About this exercise
Entries follow. Give back exactly the lines starting at the one containing "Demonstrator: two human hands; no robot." and ending at the one containing "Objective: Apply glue", and no other lines.

Data to process
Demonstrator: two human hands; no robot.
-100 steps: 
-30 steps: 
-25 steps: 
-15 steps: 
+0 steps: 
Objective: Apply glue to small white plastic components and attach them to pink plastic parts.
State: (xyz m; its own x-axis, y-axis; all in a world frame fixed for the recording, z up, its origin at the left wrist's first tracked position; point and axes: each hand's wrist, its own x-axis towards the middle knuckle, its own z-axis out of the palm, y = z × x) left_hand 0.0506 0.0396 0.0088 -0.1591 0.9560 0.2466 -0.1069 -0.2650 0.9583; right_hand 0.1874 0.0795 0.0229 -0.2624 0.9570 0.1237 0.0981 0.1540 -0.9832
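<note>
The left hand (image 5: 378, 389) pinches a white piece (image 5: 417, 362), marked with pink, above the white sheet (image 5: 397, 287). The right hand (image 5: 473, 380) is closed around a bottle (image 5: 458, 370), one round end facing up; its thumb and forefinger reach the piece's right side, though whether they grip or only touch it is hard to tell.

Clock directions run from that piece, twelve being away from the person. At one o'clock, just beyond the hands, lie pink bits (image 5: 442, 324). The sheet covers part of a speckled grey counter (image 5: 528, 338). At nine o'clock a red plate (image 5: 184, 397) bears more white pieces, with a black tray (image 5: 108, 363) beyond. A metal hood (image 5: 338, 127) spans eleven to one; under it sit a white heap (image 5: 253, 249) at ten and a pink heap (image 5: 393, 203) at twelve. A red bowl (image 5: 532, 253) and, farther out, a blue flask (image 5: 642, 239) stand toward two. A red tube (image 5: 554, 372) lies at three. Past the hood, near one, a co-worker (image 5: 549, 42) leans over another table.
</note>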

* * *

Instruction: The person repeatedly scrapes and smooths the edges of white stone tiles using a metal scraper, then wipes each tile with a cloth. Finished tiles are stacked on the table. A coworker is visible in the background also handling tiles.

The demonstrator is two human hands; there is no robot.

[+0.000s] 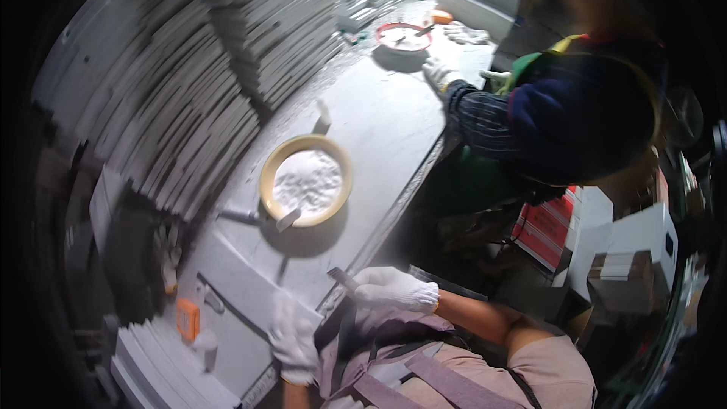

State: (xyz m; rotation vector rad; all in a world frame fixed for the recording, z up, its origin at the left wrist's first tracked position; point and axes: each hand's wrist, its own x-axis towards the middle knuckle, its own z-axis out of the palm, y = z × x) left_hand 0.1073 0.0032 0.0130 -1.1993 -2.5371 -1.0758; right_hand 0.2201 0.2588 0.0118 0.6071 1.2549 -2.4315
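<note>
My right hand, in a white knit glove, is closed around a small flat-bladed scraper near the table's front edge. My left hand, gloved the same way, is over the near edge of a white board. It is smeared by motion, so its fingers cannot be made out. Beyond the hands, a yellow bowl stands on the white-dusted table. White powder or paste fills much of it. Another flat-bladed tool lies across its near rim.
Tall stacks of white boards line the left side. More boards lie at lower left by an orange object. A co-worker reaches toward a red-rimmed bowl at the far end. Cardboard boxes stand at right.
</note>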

The completed task
Demonstrator: two human hands; no robot.
-100 steps: 
-30 steps: 
-25 steps: 
-15 steps: 
+0 steps: 
Objective: Apply glue to small white plastic components and attach them to pink plastic parts.

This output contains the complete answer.